Şükürler olsun ki böylesi bir sendikanın mensubuyuz.
Tabii ki, sendika olarak yapmadığımız ve asla yapmayacaklarımız da var:
Öncelikle eğitim çalışanlarının en temel hakları sözkonusu olduğunda bir araya gelmekten imtina ettiklerimizle, AKP’nin talimatı üzerine Çözülme Sürecini millete hazmettirmek için ilginç ittifaklar içinde olmadık.
Bir yandan demokratlık salvoları atarken, diğer yandan bizim gibi düşünmeyen milyonları hayvanlardan daha adi bir sıfatla tasvir etmedik.
Başkalarının onlarca yıllık mücadeleleriyle olgunlaşan ve elde edilen kazanımları, yavuz hırsız üslubuyla yüzümüz kızarmadan sahiplenerek, iftiralar atmadık.
2002 yılından itibaren yapılan pazarlıklarda elde edilen; enflasyon farkları, denge tazminatları, iyileştirme ödenekleri, sosyal yardımlar, banka promosyonları, derece alınması, nema ödemeleri gibi düzinelerce kazanımı yok sayarak, karşı dağları da biz yarattık edalarıyla gülünç duruma düşmedik.

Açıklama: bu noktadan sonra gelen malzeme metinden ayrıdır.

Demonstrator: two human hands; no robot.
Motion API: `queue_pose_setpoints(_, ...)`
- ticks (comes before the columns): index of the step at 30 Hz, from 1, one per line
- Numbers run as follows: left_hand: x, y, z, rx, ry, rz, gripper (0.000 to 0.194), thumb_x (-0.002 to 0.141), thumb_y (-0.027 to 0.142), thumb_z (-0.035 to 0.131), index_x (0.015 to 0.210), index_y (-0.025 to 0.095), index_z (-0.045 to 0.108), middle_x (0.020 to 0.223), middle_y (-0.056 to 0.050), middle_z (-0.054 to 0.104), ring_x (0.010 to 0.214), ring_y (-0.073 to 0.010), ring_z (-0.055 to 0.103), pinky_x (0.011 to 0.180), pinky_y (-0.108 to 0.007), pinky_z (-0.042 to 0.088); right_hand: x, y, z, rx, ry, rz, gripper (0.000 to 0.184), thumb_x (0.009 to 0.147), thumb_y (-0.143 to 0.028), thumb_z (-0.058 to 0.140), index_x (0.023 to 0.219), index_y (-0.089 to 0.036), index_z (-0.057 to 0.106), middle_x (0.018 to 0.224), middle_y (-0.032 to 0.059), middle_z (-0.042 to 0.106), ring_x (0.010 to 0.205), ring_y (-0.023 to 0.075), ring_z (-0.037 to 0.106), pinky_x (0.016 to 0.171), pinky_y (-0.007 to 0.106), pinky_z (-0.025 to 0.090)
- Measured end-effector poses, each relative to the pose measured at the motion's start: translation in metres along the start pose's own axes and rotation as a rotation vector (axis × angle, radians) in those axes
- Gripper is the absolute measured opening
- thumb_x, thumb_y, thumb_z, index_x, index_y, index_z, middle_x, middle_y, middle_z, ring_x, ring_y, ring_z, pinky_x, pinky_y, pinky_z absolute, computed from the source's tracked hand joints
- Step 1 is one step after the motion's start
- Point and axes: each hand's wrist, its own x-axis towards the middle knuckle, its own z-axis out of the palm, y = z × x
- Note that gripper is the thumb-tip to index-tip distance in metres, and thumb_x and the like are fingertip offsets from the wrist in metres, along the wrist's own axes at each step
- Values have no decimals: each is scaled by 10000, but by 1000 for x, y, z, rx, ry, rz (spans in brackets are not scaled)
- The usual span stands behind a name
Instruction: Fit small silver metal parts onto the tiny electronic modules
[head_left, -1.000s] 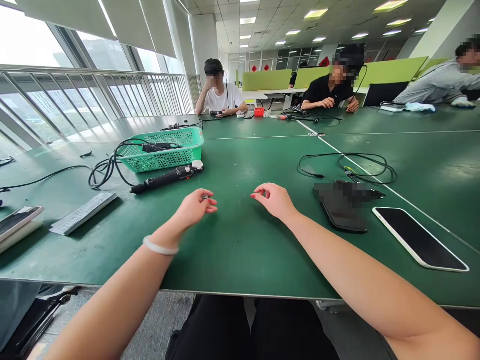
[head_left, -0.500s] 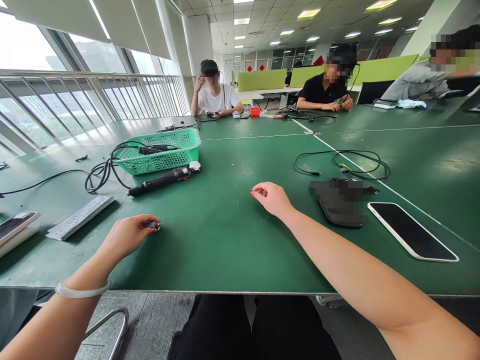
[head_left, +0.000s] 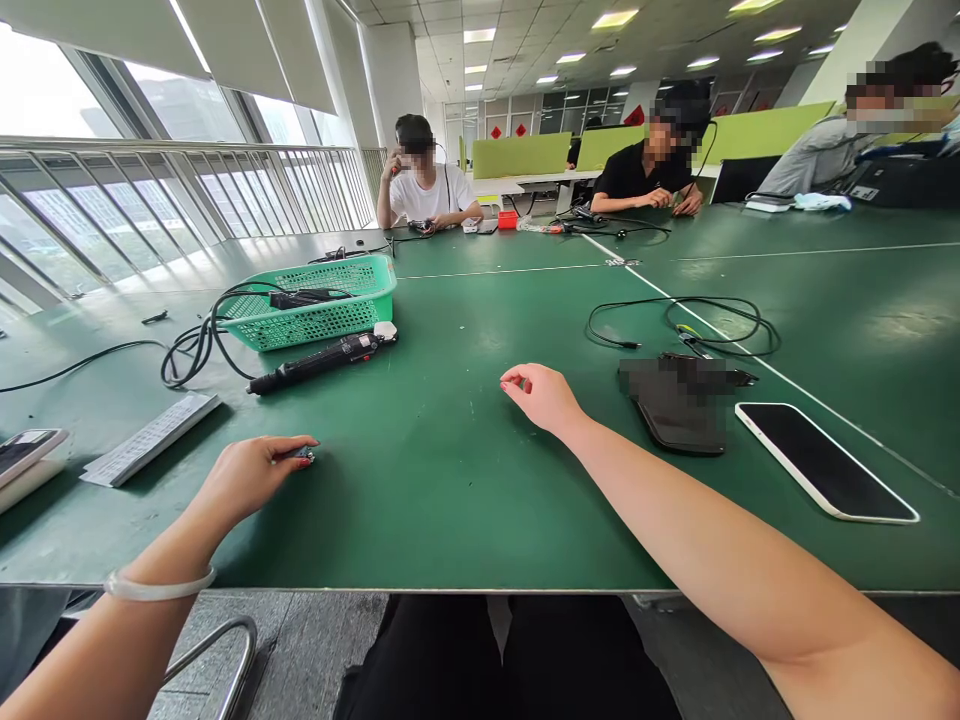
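Observation:
Between the thumb and fingers of my left hand (head_left: 251,478) is a small grey metallic piece (head_left: 306,454), mostly covered, so its kind does not show. A pale bangle (head_left: 161,588) circles that wrist. My right hand (head_left: 544,395) rests over the middle of the green table (head_left: 420,480), fingertips curled together in a pinch. Whatever they may hold is too small or hidden to make out. Beyond my left hand lies a black electric screwdriver (head_left: 322,362), in front of a green plastic basket (head_left: 315,325). To the left is a stack of printed paper slips (head_left: 150,438).
Right of my right arm lie a black pouch (head_left: 679,425), partly blurred, and a white-edged phone (head_left: 825,460). A coiled black cable (head_left: 720,325) sits behind them. More phones (head_left: 30,460) are at the left edge. Several people sit across the table, near a red box (head_left: 508,220).
The view has shifted slightly. The fingers of my left hand have straightened a little around the small metallic piece. My right hand keeps its pinch in nearly the same place.

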Motion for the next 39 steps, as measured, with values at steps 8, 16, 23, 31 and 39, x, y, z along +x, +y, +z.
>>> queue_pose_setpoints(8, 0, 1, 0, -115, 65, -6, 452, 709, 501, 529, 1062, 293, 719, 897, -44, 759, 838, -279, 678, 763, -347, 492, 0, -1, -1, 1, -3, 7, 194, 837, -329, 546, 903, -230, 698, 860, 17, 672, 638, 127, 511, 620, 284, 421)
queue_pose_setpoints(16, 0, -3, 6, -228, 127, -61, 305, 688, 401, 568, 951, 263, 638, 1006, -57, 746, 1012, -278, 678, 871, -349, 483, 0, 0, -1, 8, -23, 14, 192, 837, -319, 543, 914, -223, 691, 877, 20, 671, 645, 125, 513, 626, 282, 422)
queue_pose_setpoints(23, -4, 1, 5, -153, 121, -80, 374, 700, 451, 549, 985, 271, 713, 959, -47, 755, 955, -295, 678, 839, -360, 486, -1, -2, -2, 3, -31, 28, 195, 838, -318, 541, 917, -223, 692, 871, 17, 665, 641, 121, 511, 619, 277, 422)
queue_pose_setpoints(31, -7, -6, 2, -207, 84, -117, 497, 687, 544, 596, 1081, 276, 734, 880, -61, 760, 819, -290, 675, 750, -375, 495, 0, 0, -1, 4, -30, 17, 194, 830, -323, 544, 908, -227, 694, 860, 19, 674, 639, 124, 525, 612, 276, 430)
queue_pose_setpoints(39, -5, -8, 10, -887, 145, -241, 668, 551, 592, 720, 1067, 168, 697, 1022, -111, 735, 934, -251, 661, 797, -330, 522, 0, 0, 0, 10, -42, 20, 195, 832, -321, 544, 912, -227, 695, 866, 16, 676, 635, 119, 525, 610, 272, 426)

Varlığımızı borçlu olduğumuz ve yine varlığımızı adadığımız siyasi iktidarın nimetlerini bir şantaj aracı olarak utanmadan kullanarak eğitim çalışanlarını esir alıp arkasından “karşımıza çıkan her türlü zorluğa rağmen zorlukları yenmeyi alışkanlık haline getirerek imkansızı başardık ve yetkiyi aldık” şeklinde kendimizin dahi inanmadığı lakırdılarda boğulmadık.
Sırtımızı dayadıklarımız bir gün giderse halimiz nice olur korkusuyla kabuslar içerisinde uyumadık hiçbir zaman.

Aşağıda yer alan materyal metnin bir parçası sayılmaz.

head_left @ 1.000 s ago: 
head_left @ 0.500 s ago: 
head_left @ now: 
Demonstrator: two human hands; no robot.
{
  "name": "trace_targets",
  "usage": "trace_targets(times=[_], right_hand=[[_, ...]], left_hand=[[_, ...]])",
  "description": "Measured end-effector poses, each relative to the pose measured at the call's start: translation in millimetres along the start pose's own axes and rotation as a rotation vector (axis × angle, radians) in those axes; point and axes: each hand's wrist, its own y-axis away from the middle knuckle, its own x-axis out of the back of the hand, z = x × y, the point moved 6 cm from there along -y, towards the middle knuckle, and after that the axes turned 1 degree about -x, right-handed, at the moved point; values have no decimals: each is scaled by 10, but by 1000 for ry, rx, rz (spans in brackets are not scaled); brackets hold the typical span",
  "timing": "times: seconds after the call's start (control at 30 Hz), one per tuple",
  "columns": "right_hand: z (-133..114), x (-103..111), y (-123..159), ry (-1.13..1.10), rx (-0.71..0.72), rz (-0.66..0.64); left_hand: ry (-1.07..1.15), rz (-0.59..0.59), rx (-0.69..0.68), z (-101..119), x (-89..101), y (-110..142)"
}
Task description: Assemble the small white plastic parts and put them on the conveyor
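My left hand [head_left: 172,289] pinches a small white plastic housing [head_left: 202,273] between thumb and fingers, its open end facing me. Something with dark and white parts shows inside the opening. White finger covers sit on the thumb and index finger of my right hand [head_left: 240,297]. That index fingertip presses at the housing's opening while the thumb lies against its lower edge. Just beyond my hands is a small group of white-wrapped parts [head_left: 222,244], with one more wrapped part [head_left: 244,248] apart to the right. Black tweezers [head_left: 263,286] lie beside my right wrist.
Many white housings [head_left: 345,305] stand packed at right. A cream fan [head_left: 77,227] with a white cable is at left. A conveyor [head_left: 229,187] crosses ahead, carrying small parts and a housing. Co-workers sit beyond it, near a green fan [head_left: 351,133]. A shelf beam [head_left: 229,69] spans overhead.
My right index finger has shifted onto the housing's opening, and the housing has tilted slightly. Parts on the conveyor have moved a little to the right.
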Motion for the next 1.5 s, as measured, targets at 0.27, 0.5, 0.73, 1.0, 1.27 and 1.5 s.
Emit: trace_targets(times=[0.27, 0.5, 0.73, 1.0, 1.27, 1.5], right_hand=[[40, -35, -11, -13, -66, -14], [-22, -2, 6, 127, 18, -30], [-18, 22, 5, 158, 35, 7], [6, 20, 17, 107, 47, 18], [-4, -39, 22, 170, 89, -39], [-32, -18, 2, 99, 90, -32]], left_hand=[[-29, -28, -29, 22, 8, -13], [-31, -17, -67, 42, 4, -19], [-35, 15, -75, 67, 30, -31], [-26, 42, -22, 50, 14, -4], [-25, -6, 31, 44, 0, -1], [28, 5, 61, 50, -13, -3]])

Asla sahtecilik yapmadık, makam ve ulufe dağıtmadık, şantaj yapmadık, çalışanları kendilerinin ve yakınlarının rızıklarıyla tehdit etmedik.
Machiavelli’i bile hasetten çatlatacak şekilde, emelimize ulaşmak için; herkesi, her değeri ve mesul olduğumuz onurlu mücadeleyi feda etmek gibi bir erdemsizliğe düşmedik.
Dimdik durduk. Adam gibi sendikacılık yaptık.
Sadece hak mücadelesi değil bununla birlikte çalışanların şahsiyetini korumanın mücadelesini de verdik. Ahlak mücadelesinin emektarlığına talip olduk.
Çok şükür sevmeyenlerimizin bile içten içe gıptayla takip ettiği onurlu bir mücadelenin omuzlayıcısı olduk.
Büyük bir gururu hak ederek yaşıyoruz.
Kendilerine bile itiraf edemeyen fakat yüreklerinin derinliklerinde bizi imrenerek takip eden birileri ise, “peşimizden gelmeye çalışan sendika” diyerek, kendilerinden başka kimsenin itibar etmediği hormonlu cüsselerinin cüce iriliklerinin halüsilasyonu içerisinde kendilerini avutmaya devam etsinler. Biz anlıyoruz onların özlemini. Adam gibi sendikacılık yapamamanın verdiği ızdıraplarını anlıyoruz.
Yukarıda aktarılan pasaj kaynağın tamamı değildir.